Description of the task ::
Word for word, return the lines below from the first through the line that has "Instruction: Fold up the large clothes", dropping the pictures.

━━━━

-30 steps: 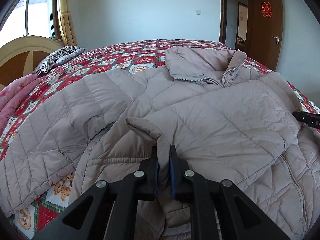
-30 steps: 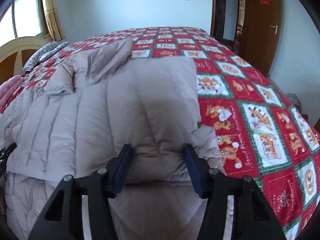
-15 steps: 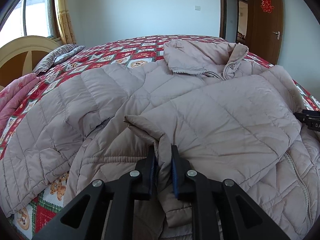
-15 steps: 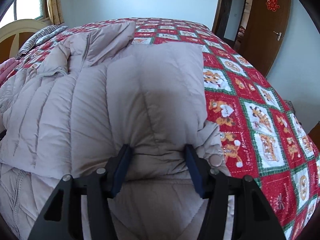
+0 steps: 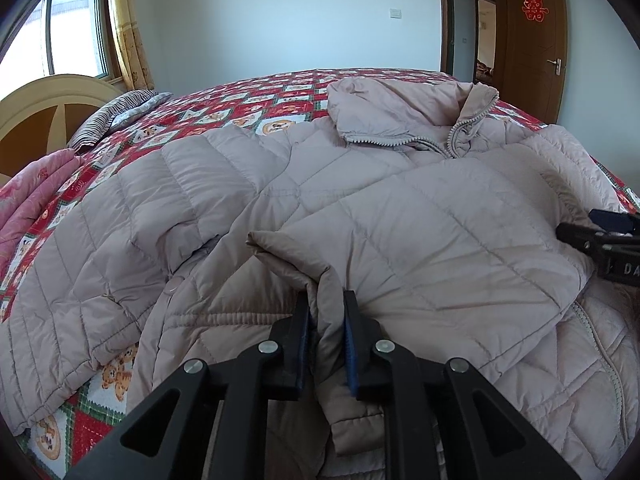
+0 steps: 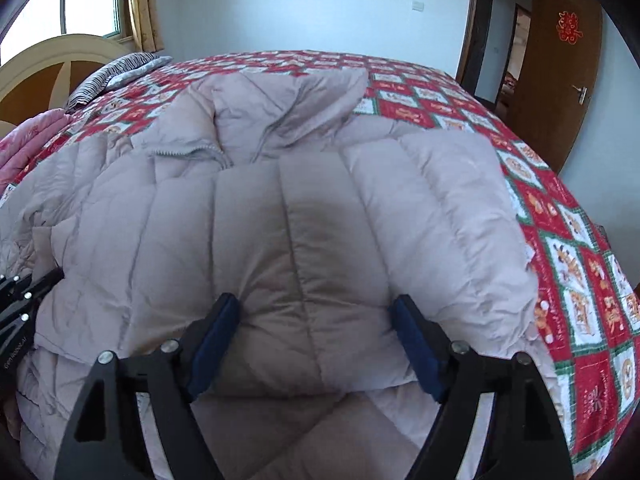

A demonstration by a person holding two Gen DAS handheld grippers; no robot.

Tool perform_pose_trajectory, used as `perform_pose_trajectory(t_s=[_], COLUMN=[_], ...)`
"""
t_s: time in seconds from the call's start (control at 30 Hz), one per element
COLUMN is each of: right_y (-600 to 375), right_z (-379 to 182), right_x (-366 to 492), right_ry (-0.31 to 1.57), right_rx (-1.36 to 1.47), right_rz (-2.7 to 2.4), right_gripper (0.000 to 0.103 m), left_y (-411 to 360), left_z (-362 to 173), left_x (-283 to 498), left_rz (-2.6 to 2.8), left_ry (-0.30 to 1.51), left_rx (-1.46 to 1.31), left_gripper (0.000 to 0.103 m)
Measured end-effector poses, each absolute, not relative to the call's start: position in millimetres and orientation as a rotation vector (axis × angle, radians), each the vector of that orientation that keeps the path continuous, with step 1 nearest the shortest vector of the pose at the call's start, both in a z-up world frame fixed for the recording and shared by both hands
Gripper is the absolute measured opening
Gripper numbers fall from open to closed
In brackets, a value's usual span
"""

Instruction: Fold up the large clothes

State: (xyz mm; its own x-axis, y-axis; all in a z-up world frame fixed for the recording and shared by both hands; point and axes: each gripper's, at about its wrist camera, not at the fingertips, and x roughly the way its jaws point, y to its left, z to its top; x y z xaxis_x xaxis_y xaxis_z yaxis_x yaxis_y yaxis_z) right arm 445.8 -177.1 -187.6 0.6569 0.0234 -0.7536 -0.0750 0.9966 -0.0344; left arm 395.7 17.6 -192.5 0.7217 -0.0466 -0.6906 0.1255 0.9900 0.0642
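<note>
A beige quilted puffer jacket (image 5: 400, 220) lies spread on the bed, collar at the far side, with one sleeve folded across its front. My left gripper (image 5: 327, 320) is shut on that sleeve's cuff, which stands up pinched between the blue pads. In the right wrist view the same jacket (image 6: 300, 220) fills the middle. My right gripper (image 6: 316, 332) has its jaws opening wide, a puffy fold of the jacket bulging between them. The right gripper (image 5: 600, 240) shows at the right edge of the left wrist view, and the left gripper (image 6: 20, 300) at the left edge of the right wrist view.
A red patchwork quilt (image 6: 580, 260) covers the bed. A striped pillow (image 5: 116, 120), a pink blanket (image 5: 32, 192) and a curved headboard (image 5: 40, 108) are at the left. A brown door (image 5: 532, 40) stands open at the back right.
The right gripper's jaws have spread much wider around the jacket fold, and that gripper has shifted left over the jacket. The left gripper still pinches the cuff in the same place.
</note>
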Motion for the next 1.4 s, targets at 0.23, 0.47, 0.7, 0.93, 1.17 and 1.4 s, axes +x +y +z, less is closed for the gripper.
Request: perform_pose_trajectory(t_s=[0.23, 0.47, 0.7, 0.93, 1.17, 1.4], right_y=[-172.7, -169.6, -170.6, -169.7, -166.7, -142.1], right_z=[-199.0, -202.0, -204.3, -205.2, -203.5, -158.0], right_x=[444.6, 448.7, 448.5, 448.5, 447.9, 417.7], right_ry=[0.874, 0.882, 0.878, 0.878, 0.879, 0.759], right_rx=[-0.097, -0.127, -0.116, -0.123, -0.139, -0.127], right_rz=[0.040, 0.016, 0.011, 0.005, -0.002, 0.083], right_gripper=[0.089, 0.091, 0.093, 0.094, 0.094, 0.094], left_y=[17.5, 17.7, 45.2, 90.4, 177.2, 293.0], left_z=[-192.5, -191.7, -174.0, -140.8, -132.6, -137.6], left_x=[395.7, 395.8, 387.4, 356.4, 315.2, 258.4], left_rz=[-0.094, -0.070, 0.001, 0.056, 0.263, 0.531], left_ry=[0.759, 0.759, 0.741, 0.685, 0.671, 0.704], left_rx=[0.108, 0.115, 0.013, 0.022, 0.082, 0.018], left_gripper=[0.018, 0.032, 0.078, 0.079, 0.079, 0.079])
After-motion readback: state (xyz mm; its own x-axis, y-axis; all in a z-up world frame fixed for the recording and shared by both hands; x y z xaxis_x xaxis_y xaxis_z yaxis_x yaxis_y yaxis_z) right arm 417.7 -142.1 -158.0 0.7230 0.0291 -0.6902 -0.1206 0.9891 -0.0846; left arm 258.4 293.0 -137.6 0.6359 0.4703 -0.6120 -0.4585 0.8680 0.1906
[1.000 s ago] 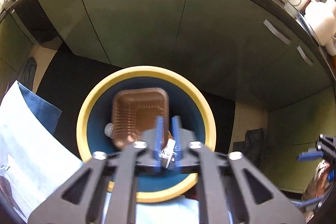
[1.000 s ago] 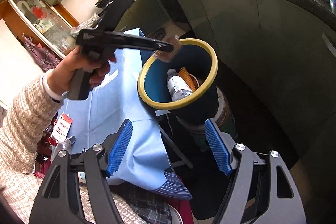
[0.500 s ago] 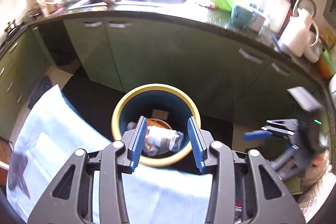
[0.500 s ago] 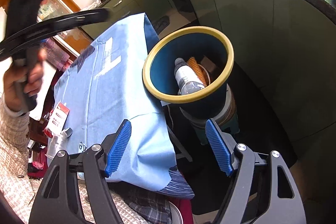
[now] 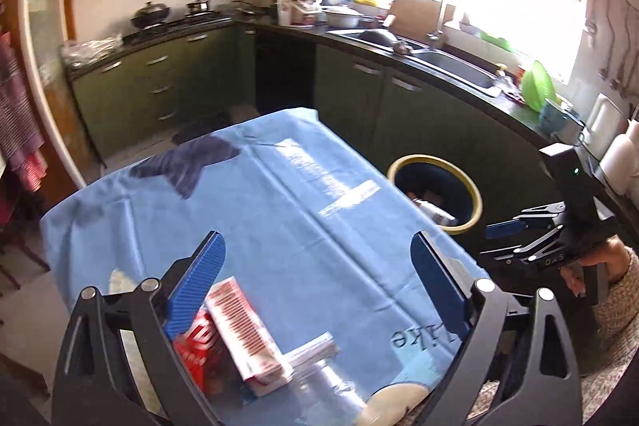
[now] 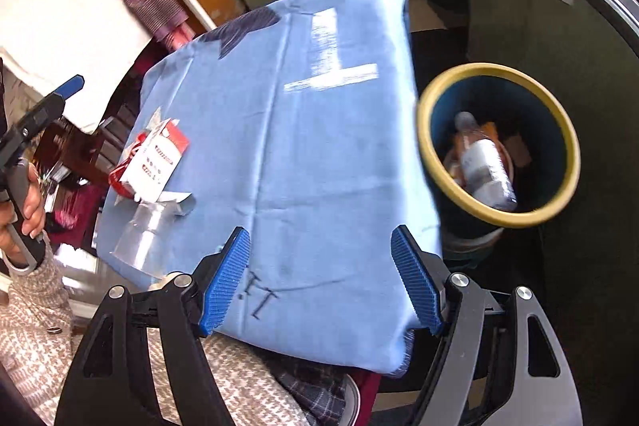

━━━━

Output of the task ::
-30 steps: 
-30 steps: 
-15 steps: 
-15 steps: 
+0 steps: 
+0 steps: 

A demonstration by a person holding two Gen DAS handheld grippers; no robot.

Tool perform_pose_trajectory, used as `perform_pose_trajectory(t_s=[_], COLUMN=[_], ...)`
"""
t_s: time in seconds from the call's start (control at 30 Hz), one per element
COLUMN is each of: right_y (-600 to 375), right_z (-379 to 182), right_x (-366 to 492), right_ry (-0.31 to 1.57), right_rx (-1.36 to 1.47), right_rz (-2.7 to 2.4), right_gripper (0.000 to 0.103 m), left_y (-411 to 360), left_z (-362 to 173), left_x (-283 to 498), left_rz (-2.6 to 2.8), left_ry (-0.30 to 1.51), left_rx (-1.46 to 1.31), left_gripper (0.000 to 0.103 m)
Measured end-effector poses, each absolute, not relative to the call's start: position in millimetres and orientation as a rotation vector (axis × angle, radians), each the vector of that orientation that keeps the path continuous, with step 1 nearest the shortest vector of the pose at the call's start, both in a z-up world frame fixed for the recording and shared by both hands
Gripper is the absolute measured opening
Gripper numbers fall from open to closed
In brackets, a value's usual span
"""

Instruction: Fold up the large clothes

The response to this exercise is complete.